You’ve never seen such polleny light. The whole city shining
& the women wearing dresses so thin you could see their wing-tipped hips
& their tall silvery legs alone can knock your eye out.
But this isn’t about women. It’s about the city of blue waters
& fog so thick it wraps round your legs & leaves glistening trails
along the dark winding streets. Once I followed such a trail
& wound up beside this redheaded woman who looked up & smiled
& let me tell you you don’t see smiles like that in Jersey City.
She was wearing a black raincoat with two hundred pockets
& I wanted to put my hands in each one. But forget about her.
I was talking about the fog which steps up & taps your shoulder
like a panhandler who wants bus fare to a joint called The Paradise
& where else could this happen? On Sundays Golden Gate Park
is filled with young girls strolling the transplanted palms
& imported rhododendron beds. You should see the sunset
in their eyes & the sway, the proud sway of their young shoulders.
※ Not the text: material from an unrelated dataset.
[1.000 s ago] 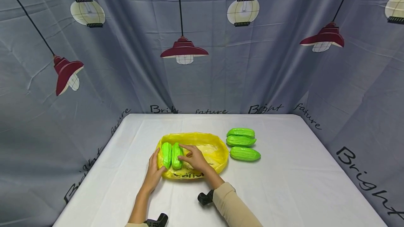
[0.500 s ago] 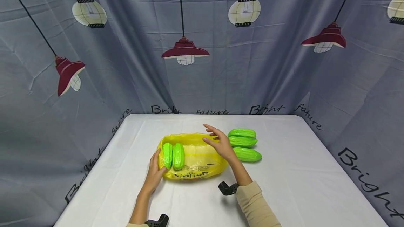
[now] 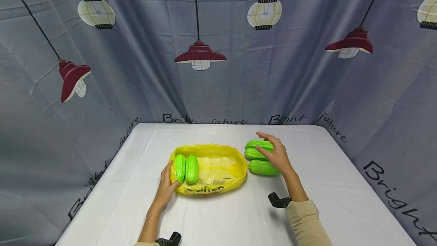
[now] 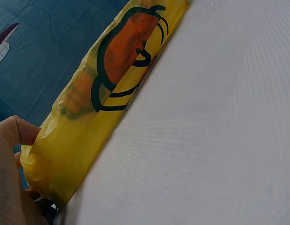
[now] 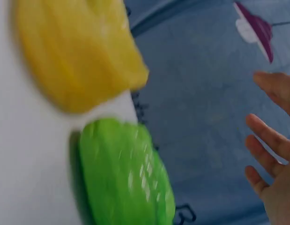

Believe me, it takes a day or two to recover. Or the trolleys clanking
down the steep hills—why you see legs flashing like mirrors!v Please, Lord, please let me talk about San Francisco. How
that gorilla of a bridge twists in the ocean wind & the earth
turns under your feet & at any moment the whole works can crack
& slip back into the sea like a giant being kicked off his raft
& now, if it’s all right, I would like to talk about women…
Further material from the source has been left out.